◆ **Work instruction**:
From the entries below, output the line with "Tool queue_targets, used" and each following line up to and including the line with "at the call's", exactly as written.

(Extracted records)
----

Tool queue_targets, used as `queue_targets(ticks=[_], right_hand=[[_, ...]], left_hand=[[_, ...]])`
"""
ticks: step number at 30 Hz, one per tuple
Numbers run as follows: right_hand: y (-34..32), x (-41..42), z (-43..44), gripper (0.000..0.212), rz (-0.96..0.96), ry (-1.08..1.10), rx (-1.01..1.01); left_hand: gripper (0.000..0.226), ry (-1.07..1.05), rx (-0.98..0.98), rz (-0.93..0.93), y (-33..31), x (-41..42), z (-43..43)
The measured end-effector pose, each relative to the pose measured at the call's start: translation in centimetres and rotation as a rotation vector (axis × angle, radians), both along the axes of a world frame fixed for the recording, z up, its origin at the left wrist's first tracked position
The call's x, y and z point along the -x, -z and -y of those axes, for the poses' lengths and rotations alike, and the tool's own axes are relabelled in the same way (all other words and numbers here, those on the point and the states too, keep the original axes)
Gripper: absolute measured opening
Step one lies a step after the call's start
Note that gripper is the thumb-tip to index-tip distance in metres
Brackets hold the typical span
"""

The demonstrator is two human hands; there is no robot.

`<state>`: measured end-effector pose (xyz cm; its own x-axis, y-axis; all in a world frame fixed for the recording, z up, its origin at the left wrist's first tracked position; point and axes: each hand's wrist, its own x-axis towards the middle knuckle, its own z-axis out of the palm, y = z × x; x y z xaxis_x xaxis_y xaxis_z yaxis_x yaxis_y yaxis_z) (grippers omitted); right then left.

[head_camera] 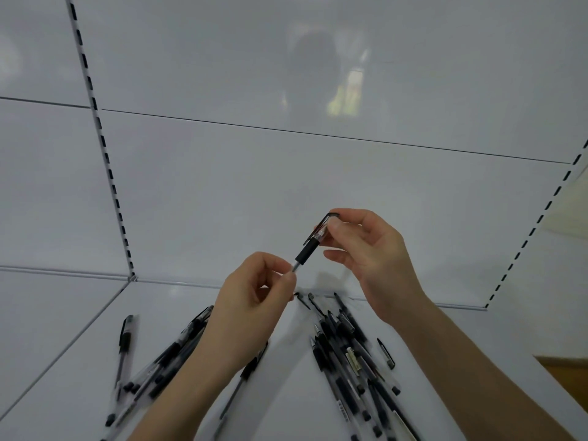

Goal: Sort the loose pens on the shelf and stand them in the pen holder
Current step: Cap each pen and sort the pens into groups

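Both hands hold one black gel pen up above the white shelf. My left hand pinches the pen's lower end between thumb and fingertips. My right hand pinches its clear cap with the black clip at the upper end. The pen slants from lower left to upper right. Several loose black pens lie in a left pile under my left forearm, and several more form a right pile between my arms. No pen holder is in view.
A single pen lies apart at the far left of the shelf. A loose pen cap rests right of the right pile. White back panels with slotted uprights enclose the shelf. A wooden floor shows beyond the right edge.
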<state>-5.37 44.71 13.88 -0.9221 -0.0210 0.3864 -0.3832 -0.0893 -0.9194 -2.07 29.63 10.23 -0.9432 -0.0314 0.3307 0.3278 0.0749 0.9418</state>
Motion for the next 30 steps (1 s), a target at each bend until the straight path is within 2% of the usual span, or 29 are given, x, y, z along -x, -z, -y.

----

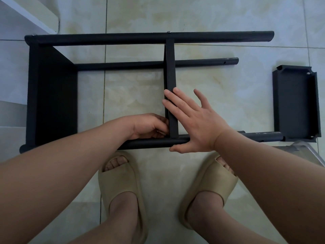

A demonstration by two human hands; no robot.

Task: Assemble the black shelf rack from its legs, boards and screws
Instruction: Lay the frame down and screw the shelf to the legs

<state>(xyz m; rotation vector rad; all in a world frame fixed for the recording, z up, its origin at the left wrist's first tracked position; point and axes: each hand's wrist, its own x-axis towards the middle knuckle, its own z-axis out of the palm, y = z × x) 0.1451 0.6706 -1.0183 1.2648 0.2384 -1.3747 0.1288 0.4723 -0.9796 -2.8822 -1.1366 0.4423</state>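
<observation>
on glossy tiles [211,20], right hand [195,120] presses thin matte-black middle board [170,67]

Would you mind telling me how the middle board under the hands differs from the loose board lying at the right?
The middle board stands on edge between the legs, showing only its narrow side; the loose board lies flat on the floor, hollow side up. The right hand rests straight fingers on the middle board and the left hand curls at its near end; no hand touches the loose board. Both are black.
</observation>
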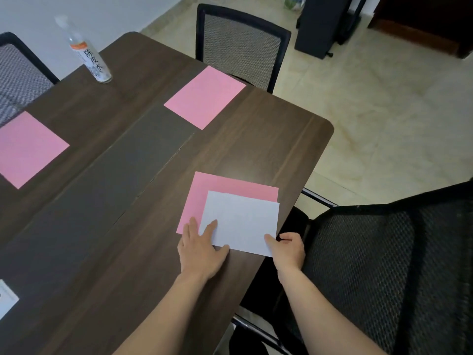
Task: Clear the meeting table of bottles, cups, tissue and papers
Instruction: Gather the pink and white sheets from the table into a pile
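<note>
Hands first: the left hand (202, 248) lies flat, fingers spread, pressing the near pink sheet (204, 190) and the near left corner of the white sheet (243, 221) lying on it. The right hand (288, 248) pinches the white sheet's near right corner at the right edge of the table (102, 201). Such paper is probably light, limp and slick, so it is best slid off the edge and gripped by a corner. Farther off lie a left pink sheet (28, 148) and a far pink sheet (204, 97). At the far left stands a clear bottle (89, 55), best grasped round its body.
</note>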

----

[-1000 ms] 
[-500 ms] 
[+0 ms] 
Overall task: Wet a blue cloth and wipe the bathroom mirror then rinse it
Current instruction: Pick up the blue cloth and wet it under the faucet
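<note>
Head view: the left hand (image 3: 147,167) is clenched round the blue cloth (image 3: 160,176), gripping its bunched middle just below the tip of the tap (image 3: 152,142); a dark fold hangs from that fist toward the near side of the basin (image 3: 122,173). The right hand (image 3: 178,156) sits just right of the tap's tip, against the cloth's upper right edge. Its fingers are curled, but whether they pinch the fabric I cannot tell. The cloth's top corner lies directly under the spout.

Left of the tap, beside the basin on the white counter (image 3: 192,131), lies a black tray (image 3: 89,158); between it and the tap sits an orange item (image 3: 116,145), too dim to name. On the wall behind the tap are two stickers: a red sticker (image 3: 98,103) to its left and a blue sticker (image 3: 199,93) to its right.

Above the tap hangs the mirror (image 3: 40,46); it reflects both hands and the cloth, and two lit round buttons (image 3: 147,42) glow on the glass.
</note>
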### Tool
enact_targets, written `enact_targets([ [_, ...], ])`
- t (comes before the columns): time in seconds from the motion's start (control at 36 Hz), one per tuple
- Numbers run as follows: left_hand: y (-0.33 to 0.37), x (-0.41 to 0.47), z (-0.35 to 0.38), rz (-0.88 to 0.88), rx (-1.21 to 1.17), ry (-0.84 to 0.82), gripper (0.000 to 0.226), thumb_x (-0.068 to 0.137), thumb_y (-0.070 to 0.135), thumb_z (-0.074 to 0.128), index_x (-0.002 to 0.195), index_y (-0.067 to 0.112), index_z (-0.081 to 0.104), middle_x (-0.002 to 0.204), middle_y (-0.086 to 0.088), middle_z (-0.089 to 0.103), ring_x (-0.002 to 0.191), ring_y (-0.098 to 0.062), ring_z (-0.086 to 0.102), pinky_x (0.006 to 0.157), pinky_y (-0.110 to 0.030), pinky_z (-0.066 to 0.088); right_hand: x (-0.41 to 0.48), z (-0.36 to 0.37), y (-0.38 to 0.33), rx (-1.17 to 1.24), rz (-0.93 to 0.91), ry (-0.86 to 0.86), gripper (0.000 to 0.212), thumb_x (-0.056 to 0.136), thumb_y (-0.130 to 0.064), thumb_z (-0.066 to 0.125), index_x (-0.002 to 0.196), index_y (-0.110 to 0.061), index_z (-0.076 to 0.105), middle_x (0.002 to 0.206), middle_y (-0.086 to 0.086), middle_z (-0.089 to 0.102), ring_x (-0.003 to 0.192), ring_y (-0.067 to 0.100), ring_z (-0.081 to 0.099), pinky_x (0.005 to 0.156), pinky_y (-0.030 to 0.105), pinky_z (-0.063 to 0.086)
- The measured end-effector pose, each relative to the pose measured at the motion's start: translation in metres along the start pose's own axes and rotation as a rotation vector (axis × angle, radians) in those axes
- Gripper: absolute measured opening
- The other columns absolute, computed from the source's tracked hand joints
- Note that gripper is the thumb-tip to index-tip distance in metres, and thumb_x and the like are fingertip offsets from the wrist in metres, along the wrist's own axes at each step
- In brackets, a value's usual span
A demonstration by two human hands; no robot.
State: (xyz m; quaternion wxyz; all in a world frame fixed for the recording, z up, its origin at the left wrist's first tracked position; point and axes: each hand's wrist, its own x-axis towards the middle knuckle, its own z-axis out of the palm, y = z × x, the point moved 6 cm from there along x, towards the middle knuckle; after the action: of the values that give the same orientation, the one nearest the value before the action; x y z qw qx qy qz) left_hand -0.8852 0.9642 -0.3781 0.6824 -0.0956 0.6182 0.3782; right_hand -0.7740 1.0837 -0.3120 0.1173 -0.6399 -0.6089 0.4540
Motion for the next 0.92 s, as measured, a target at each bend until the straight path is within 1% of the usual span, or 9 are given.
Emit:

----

◆ **Response to this task**:
Tool queue_targets, used as `queue_targets(ticks=[_], right_hand=[[_, ...]], left_hand=[[_, ...]])`
"""
ticks: step number at 30 Hz, one per tuple
Numbers run as follows: right_hand: y (-34..32), x (-41..42), z (-43..44), gripper (0.000..0.212), rz (-0.96..0.96), ry (-1.08..1.10), rx (-1.01..1.01); left_hand: gripper (0.000..0.226), ry (-1.07..1.05), rx (-0.98..0.98), rz (-0.93..0.93), y (-33..31), x (-41..42), z (-43..43)
The measured end-effector pose, each relative to the pose measured at the call's start: translation in centimetres and rotation as a rotation vector (axis × angle, radians), both along the axes of a world frame fixed for the recording, z up, its origin at the left wrist's first tracked position

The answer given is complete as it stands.